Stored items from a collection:
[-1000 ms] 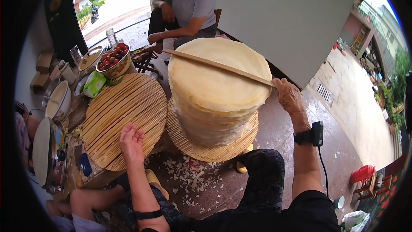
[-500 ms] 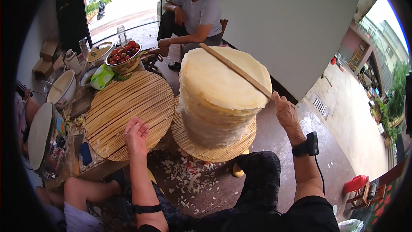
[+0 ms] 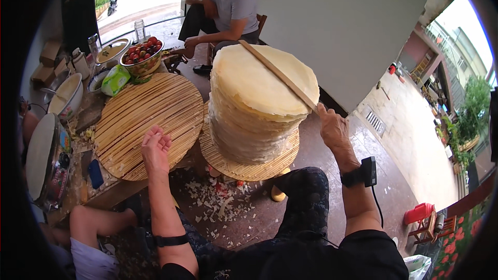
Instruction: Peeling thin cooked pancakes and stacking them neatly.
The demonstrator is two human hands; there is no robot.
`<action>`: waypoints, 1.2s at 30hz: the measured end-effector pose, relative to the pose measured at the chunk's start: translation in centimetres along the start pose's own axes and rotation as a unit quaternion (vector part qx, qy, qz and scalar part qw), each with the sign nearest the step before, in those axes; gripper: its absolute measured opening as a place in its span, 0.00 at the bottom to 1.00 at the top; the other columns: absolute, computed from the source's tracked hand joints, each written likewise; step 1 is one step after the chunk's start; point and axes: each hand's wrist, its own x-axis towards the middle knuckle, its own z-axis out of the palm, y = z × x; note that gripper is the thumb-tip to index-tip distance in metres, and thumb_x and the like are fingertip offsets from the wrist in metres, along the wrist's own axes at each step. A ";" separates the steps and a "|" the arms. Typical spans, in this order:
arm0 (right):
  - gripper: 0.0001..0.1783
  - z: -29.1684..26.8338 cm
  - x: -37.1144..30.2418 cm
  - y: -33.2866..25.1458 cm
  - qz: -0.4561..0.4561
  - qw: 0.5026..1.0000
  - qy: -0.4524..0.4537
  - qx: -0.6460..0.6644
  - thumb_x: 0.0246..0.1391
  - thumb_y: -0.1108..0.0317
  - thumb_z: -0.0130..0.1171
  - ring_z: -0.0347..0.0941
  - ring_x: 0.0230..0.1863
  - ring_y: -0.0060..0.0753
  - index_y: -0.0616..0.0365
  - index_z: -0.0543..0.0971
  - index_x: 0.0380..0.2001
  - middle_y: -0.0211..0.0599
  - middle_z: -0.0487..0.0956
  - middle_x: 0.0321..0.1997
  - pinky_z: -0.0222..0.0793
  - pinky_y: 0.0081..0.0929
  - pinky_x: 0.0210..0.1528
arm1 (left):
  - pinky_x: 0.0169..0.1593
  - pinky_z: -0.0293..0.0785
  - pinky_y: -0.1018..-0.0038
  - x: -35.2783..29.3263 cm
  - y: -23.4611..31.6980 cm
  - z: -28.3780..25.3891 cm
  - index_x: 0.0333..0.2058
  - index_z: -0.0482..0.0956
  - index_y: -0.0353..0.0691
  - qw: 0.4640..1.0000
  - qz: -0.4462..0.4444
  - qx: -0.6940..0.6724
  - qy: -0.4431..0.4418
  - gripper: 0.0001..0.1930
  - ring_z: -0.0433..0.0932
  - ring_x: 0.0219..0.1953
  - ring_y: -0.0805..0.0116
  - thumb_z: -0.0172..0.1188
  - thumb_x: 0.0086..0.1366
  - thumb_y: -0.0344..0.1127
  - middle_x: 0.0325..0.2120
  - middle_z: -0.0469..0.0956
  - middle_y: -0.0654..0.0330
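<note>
Pale-yellow flatbread stack (image 3: 254,103), brown stick (image 3: 278,75), tan striped mat (image 3: 137,116), red fruit (image 3: 141,52)

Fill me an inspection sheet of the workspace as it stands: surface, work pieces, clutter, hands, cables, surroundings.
Surface: round slatted board on the table, pale bits around it.
Work pieces: tall stack of thin round sheets on a slatted mat; flat wooden stick slanting across its top.
Clutter: pale scraps on the floor; bowl of red fruit and green-white packet beyond the board.
Left hand: empty, fingers loosely curled, over the board's near part; contact unclear.
Right hand: gripping the stick's near end.
Cables: black cable hanging from the right wrist device.
Surroundings: seated person beyond the stack; another person's bare leg at lower left.
</note>
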 end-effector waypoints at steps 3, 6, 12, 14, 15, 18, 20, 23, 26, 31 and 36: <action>0.20 -0.9 -1.2 -1.3 0.007 1.000 -0.008 0.006 0.58 0.70 0.46 0.77 0.37 0.51 0.53 0.67 0.55 0.46 0.76 0.35 0.72 0.45 0.38 | 0.38 0.73 0.75 -0.1 -0.2 0.3 0.46 0.72 0.37 1.000 -0.002 -0.005 -0.004 0.13 0.76 0.32 0.71 0.52 0.63 0.29 0.35 0.75 0.62; 0.22 -1.3 -1.9 -2.4 0.014 1.000 -0.008 0.007 0.58 0.69 0.46 0.77 0.37 0.50 0.54 0.67 0.57 0.46 0.76 0.36 0.72 0.46 0.38 | 0.38 0.73 0.76 -0.1 -0.3 0.2 0.46 0.73 0.37 1.000 -0.006 -0.002 -0.007 0.13 0.76 0.32 0.72 0.52 0.63 0.29 0.36 0.75 0.62; 0.24 -2.0 -2.3 -3.3 0.010 1.000 -0.004 0.002 0.57 0.68 0.47 0.76 0.40 0.47 0.53 0.67 0.59 0.44 0.76 0.38 0.69 0.44 0.41 | 0.38 0.73 0.77 -0.5 0.0 0.3 0.46 0.73 0.37 1.000 -0.011 0.004 0.002 0.12 0.75 0.33 0.73 0.52 0.64 0.29 0.36 0.75 0.62; 0.24 -2.1 -2.4 -3.4 0.007 1.000 0.004 0.002 0.57 0.68 0.47 0.75 0.42 0.46 0.52 0.67 0.58 0.44 0.76 0.39 0.68 0.44 0.42 | 0.38 0.73 0.77 -0.3 -0.1 0.3 0.46 0.73 0.37 1.000 -0.010 0.001 0.003 0.12 0.75 0.32 0.73 0.52 0.64 0.29 0.36 0.75 0.62; 0.24 -2.2 -2.4 -3.6 0.003 1.000 0.020 0.009 0.56 0.67 0.49 0.74 0.44 0.46 0.53 0.68 0.57 0.43 0.76 0.40 0.67 0.43 0.44 | 0.38 0.73 0.75 -0.1 -0.2 0.1 0.45 0.73 0.38 1.000 -0.004 0.005 -0.012 0.11 0.76 0.33 0.71 0.51 0.63 0.28 0.35 0.75 0.63; 0.23 -2.3 -2.3 -4.8 -0.034 0.994 0.097 0.038 0.53 0.67 0.54 0.72 0.47 0.45 0.53 0.71 0.55 0.42 0.76 0.43 0.65 0.42 0.48 | 0.38 0.73 0.74 0.0 -0.4 0.1 0.44 0.74 0.39 1.000 0.000 0.011 -0.019 0.11 0.76 0.33 0.70 0.51 0.63 0.28 0.34 0.75 0.63; 0.23 -2.5 -2.4 -6.1 -0.070 0.983 0.156 0.063 0.52 0.67 0.57 0.71 0.48 0.45 0.54 0.72 0.53 0.41 0.76 0.44 0.64 0.42 0.50 | 0.38 0.73 0.74 0.0 -0.5 0.4 0.44 0.74 0.39 1.000 0.001 0.012 -0.006 0.11 0.76 0.33 0.70 0.51 0.63 0.28 0.34 0.75 0.63; 0.21 -3.2 -2.8 -9.6 -0.152 0.959 0.187 0.147 0.49 0.67 0.60 0.70 0.50 0.45 0.55 0.75 0.49 0.40 0.75 0.45 0.63 0.41 0.54 | 0.37 0.74 0.77 -0.6 0.5 0.2 0.42 0.75 0.38 1.000 0.009 0.003 0.022 0.10 0.76 0.31 0.73 0.54 0.62 0.29 0.34 0.75 0.63; 0.20 -4.0 -3.5 -12.3 -0.210 0.937 0.199 0.197 0.48 0.70 0.61 0.69 0.50 0.46 0.55 0.76 0.47 0.39 0.75 0.44 0.62 0.43 0.55 | 0.39 0.74 0.74 -0.4 0.4 -0.2 0.44 0.74 0.38 0.999 0.025 0.012 0.033 0.12 0.76 0.33 0.70 0.53 0.62 0.29 0.36 0.75 0.62; 0.19 -5.1 -1.4 -7.6 -0.020 0.949 0.281 0.140 0.51 0.74 0.58 0.71 0.51 0.48 0.58 0.75 0.49 0.45 0.76 0.47 0.63 0.42 0.57 | 0.42 0.73 0.73 -0.5 0.3 0.1 0.45 0.74 0.38 0.999 0.026 0.014 0.015 0.13 0.77 0.35 0.71 0.54 0.62 0.32 0.39 0.74 0.62; 0.19 -1.9 -1.3 -5.8 -0.027 0.968 0.228 0.105 0.54 0.74 0.56 0.69 0.53 0.47 0.59 0.74 0.50 0.46 0.75 0.48 0.63 0.41 0.57 | 0.42 0.73 0.74 -0.3 1.0 -0.2 0.45 0.75 0.40 0.999 0.020 0.028 0.021 0.12 0.77 0.35 0.72 0.55 0.62 0.33 0.39 0.75 0.62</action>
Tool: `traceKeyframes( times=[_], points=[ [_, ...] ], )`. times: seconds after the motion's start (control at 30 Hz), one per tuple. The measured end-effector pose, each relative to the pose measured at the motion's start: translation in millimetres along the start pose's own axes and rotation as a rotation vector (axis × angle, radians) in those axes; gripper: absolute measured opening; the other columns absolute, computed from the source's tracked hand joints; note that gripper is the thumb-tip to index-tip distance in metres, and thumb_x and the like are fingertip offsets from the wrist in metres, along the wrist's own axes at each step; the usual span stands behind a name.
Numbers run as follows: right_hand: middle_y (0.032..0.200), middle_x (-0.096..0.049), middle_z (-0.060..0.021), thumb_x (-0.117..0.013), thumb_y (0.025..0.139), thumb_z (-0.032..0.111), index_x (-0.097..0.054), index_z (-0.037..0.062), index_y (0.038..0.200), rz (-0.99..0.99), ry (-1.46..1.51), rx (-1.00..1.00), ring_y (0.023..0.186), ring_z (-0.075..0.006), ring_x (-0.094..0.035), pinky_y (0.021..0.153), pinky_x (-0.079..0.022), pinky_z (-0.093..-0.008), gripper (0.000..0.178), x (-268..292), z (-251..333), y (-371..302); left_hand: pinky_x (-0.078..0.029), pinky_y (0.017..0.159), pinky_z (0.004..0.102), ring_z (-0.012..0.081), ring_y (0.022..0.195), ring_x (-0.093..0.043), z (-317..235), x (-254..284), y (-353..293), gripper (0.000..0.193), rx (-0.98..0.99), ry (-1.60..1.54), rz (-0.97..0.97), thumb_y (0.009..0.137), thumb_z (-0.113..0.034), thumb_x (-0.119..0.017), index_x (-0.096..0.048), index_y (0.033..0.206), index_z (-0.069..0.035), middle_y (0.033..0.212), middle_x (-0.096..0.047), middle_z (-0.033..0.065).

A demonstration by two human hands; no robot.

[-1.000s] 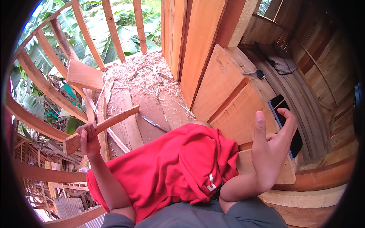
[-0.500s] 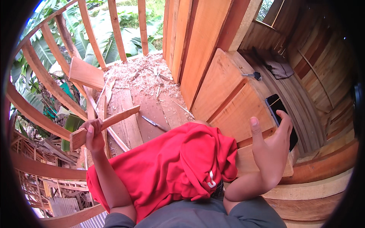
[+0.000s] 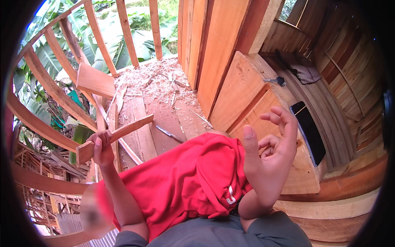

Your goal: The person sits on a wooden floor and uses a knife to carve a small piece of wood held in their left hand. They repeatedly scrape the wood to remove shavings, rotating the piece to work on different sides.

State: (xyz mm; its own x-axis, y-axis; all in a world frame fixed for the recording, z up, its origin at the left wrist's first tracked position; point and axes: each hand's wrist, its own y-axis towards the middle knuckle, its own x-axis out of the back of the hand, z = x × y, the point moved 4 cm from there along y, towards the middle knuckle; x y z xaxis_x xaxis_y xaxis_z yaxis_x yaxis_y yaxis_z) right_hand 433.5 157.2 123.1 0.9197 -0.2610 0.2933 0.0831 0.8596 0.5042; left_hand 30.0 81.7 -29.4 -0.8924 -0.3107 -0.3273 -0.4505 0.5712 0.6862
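My left hand is wrapped round a short, narrow piece of wood, its fingers closed near the blocky end. The wood's other end points to the right over the plank floor. Raised over the bench edge, my right hand holds nothing; its thumb stands up and its fingers are apart and partly curled. A dark phone lies on the wood just right of that hand. On the floor beyond my lap rests a knife. Red cloth covers my legs.
Wood shavings litter the far floor. A slatted wooden railing curves along the left, with a wood block beside it. Keys and a striped cloth lie on the wooden bench at right. Plank walls rise behind it.
My right hand has moved left, away from the phone, and its fingers have curled somewhat. The phone now shows whole. My left hand still grips the piece of wood.
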Motion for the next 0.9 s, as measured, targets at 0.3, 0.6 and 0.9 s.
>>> traceKeyframes(
  times=[0.3,0.6,0.9],
  points=[
    [0.081,-0.064,-0.0127,-0.075,0.082,0.028,-0.053,0.0022,0.117,0.185,-0.089,-0.014,0.051,-0.021,-0.06,0.05,-0.046,-0.0314,0.048,-30,-18,7,-0.023,0.055,0.0304,0.0112,0.05,-0.023,-2,-1,1,0.035,-0.006,0.031,-0.016,0.087,-0.015,-0.057,-0.031,0.064,-0.013,0.055,-0.025,-0.0023],
    [0.091,-0.07,-0.0199,-0.064,0.086,0.04,-0.064,0.0018,0.108,0.979,-0.363,0.075,0.089,-0.0362,-0.068,0.079,-0.053,-0.0454,0.044,-251,-108,27,-0.023,0.055,0.0304,0.0109,0.049,-0.023,3,-4,2,0.037,0.005,0.034,-0.019,0.087,-0.017,-0.058,-0.031,0.062,-0.013,0.054,-0.024,-0.0024],
    [0.123,-0.065,-0.0126,-0.08,0.076,0.045,-0.061,0.0052,0.125,1.523,-0.765,-0.073,0.11,-0.0308,-0.065,0.087,-0.054,-0.0446,0.066,-402,-279,-89,-0.025,0.055,0.0311,0.011,0.048,-0.022,-2,9,11,0.039,0.006,0.014,-0.038,0.087,-0.021,-0.059,-0.031,0.06,-0.014,0.052,-0.023,-0.0031]
  ],
)
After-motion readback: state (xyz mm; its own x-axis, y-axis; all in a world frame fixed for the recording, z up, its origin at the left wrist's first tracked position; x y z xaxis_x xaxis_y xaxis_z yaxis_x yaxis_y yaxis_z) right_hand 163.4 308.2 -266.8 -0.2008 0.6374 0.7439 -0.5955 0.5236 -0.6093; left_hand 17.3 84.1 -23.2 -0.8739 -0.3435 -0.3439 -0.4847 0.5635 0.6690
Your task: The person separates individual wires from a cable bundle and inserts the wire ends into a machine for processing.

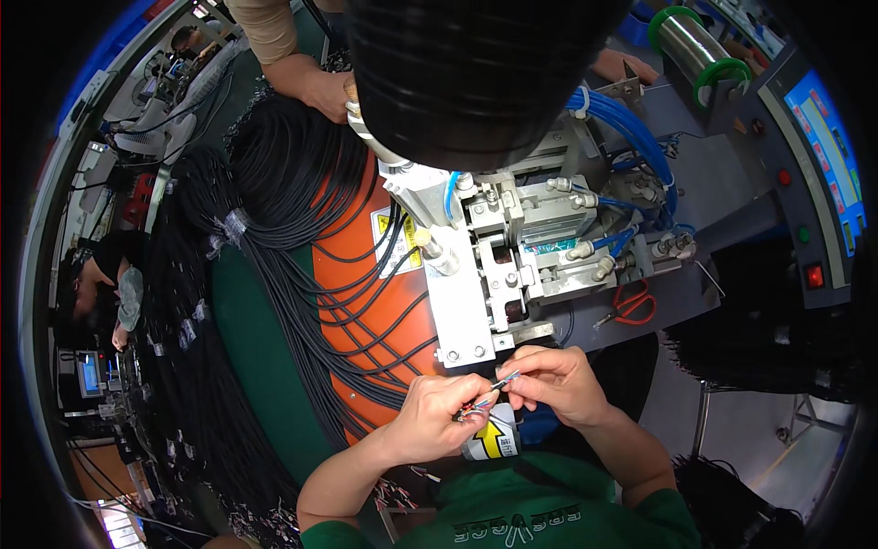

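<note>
Looming nearest the lens: a black tube [457,82], hiding much of the far part of the machine [462,320]. Just off the near end of that machine, held up between two bare hands: a cable end [498,386], dark-sheathed, with thin coloured wires [514,374] bared at its tip. Pinched near that tip between the thumb and fingers of the right hand [562,386], close by the machine's near right corner. Curled tight, just off the machine's near left corner, the fingers of the left hand [434,416], closed round more wire tips in red, white and blue. Lies directly between the two sets of fingers, long axis slanting up from the left fist toward the right fingertips; nearer the right hand at its bared tip. Left of the machine, across the orange counter [421,325], many black cables [293,183]; right of it, red-handled scissors [633,308]; by its far left side, a co-worker's hand [327,94]. Hidden inside the left fist: the rest of the held length. Cannot tell one cable from several there, nor count such small wires.
</note>
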Motion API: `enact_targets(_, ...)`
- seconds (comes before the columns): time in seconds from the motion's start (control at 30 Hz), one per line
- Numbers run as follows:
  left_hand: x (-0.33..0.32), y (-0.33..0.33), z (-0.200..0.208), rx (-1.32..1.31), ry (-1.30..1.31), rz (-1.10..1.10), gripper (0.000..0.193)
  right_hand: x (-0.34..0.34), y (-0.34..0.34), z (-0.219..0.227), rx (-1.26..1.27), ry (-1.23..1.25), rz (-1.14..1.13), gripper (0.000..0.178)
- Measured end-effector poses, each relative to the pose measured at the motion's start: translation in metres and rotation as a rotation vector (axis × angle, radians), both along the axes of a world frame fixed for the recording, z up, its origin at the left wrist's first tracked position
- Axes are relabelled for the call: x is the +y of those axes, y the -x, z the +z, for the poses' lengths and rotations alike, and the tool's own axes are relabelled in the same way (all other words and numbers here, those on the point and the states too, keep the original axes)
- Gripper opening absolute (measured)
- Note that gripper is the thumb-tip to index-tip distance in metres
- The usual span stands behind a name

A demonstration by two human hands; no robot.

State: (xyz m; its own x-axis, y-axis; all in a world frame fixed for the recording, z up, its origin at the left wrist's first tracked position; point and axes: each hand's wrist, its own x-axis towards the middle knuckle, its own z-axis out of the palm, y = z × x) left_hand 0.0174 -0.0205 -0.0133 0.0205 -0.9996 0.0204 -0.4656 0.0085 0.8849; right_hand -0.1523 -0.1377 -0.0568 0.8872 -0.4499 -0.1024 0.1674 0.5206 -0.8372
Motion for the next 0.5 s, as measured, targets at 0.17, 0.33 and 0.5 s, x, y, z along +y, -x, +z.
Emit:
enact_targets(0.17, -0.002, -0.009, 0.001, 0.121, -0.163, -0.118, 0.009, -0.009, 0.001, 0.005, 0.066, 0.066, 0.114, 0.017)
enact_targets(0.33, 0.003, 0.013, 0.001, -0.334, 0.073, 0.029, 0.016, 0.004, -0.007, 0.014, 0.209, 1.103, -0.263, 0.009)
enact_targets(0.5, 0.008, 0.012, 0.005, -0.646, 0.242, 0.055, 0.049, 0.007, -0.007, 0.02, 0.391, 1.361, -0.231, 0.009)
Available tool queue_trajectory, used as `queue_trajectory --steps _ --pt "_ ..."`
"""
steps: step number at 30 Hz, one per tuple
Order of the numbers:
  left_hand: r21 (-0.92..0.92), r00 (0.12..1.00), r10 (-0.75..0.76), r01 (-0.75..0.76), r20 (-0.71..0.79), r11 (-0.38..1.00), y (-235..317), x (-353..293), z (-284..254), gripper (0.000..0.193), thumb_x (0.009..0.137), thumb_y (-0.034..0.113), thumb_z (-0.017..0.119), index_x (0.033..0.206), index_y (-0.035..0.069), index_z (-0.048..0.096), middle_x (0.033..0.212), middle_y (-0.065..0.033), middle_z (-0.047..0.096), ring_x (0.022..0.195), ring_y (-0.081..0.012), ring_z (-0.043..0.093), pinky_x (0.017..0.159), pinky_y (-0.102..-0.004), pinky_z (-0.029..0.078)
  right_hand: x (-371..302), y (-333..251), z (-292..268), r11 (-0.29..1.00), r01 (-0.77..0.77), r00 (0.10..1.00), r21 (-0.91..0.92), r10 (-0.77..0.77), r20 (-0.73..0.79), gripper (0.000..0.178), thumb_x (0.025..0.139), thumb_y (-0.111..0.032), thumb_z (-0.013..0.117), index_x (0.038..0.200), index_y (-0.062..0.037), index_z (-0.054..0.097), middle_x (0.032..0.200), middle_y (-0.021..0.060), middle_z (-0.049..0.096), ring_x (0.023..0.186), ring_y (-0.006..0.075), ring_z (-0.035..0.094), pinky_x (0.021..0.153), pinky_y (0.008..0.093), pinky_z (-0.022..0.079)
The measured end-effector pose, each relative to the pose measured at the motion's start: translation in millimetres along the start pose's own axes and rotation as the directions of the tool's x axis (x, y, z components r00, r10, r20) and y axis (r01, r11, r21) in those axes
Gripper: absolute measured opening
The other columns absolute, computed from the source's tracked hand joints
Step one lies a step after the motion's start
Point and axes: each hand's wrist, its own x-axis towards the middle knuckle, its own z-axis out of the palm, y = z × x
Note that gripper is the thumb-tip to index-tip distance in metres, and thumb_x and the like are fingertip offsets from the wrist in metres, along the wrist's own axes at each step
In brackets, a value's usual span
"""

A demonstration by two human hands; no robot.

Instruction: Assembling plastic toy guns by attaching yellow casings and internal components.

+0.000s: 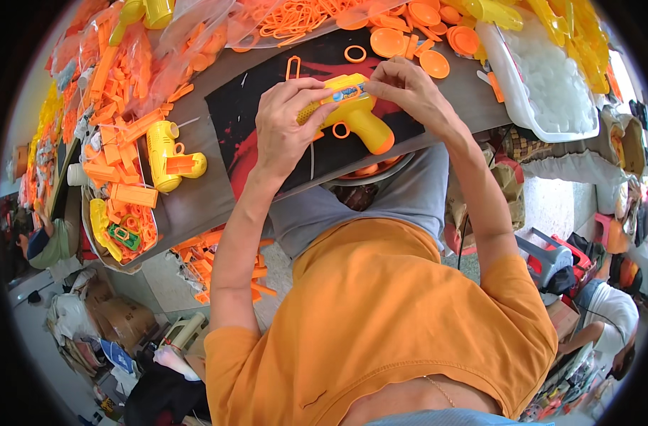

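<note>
A yellow toy gun (359, 122) with an orange grip end, an orange trigger ring and a blue printed label lies over the black-and-red mat (231, 106). My left hand (285, 117) is closed around its left end, fingers on top and thumb along the near side. At the other end of the label my right hand (413, 89) pinches, thumb and forefinger touching the toy's upper right end. Whether a small piece is between those fingertips is hidden. An orange ring (354, 53) and a thin orange loop (293, 67) rest just beyond the toy.
Left on the grey table (185, 206) lies another yellow toy gun (169, 157), beside a box heaped with orange parts (128, 195). Orange discs (434, 64) lie at the far side. A white tub (551, 131) of translucent pieces stands right. Another person (608, 312) sits at lower right.
</note>
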Motion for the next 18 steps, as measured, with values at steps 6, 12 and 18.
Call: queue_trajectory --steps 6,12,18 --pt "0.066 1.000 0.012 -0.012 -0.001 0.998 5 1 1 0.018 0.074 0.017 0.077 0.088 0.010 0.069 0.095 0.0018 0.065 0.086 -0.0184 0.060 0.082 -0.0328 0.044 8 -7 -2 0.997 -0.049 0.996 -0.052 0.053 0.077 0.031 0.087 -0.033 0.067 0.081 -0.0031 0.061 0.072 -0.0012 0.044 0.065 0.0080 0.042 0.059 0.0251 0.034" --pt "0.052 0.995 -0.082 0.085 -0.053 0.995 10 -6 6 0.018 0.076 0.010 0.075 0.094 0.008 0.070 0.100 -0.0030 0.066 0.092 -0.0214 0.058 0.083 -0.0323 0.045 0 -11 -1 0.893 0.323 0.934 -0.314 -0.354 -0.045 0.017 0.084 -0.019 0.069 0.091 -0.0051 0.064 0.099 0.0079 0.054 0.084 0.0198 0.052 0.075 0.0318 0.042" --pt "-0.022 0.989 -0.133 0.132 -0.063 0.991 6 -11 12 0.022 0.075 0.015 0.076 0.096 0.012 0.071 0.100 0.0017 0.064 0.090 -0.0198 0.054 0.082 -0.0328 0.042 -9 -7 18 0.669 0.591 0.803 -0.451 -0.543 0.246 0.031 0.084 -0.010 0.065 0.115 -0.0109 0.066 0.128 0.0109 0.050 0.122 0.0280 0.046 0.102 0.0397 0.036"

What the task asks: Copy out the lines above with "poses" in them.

Exercise result:
- Measured end-effector poses, each relative to the pose measured at the motion's start: translation in metres and rotation as a rotation vector (axis × angle, radians), both along the axes of a world frame fixed for the recording, z up, its origin at the left wrist's first tracked position
- Axes are relabelled for the call: x is the +y of those axes, y the -x, z the +z, for the poses' lengths and rotations alike, and the tool's own axes are relabelled in the same way (all other words and numbers here, those on the point and the states too, keep the original axes)

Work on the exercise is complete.